As writers we put a great deal of thought into our work. Sometimes without even realizing it, we select wording and vocabulary that sound good and flow well together even before we commit them to paper or a computer keyboard. We research our topic if we’re writing nonfiction, our characters and settings if we’re writing fiction, usually intending to create a particular tone and/or relay a particular message.
But sometimes, sometimes we can completely change the meaning of what we intended to say, because we forget to add or correctly position a mere comma.

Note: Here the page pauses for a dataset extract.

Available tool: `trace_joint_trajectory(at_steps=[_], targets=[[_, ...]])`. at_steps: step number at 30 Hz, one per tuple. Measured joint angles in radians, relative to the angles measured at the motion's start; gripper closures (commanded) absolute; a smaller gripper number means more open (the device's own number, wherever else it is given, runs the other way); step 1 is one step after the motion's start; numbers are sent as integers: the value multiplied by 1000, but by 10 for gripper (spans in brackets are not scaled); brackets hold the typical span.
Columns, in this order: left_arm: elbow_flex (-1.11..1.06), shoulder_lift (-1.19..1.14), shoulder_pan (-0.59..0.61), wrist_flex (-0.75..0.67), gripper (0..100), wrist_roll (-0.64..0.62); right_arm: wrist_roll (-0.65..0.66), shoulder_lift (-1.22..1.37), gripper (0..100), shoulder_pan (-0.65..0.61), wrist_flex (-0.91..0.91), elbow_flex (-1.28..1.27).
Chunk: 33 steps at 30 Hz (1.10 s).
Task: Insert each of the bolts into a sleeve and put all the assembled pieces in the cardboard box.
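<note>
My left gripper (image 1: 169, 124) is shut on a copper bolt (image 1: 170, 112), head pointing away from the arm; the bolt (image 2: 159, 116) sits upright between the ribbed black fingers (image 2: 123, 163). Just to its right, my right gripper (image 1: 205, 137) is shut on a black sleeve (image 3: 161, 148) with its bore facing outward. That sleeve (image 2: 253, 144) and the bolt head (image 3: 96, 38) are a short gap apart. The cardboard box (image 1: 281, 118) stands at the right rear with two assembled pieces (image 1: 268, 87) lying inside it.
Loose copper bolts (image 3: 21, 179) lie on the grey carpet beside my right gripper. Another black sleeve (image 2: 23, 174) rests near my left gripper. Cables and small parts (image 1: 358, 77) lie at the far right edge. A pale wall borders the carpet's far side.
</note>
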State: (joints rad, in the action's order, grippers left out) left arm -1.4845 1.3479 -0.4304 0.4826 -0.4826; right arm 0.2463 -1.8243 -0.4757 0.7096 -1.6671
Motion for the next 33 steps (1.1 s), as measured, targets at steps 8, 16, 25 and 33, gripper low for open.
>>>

How’s this for an example?
Let’s eat, John. versus Let’s eat John.
Learn More About Commas
Here are a few sites where you can read more about the proper use and placement of commas:
And, a couple of sites where you can laugh at the impact a poorly placed, or altogether missing, comma can make:
- A light-hearted look at how punctuation can change meaning
- 7 Times When A Comma Has Made A MAJOR Difference
- 25 Biggest Comma Fails
- One little comma could make a huge difference
So, be mindful of your punctuation, in particular the lowly comma. It’s placement can make a huge difference. “A comma! A comma! My meaning for a comma!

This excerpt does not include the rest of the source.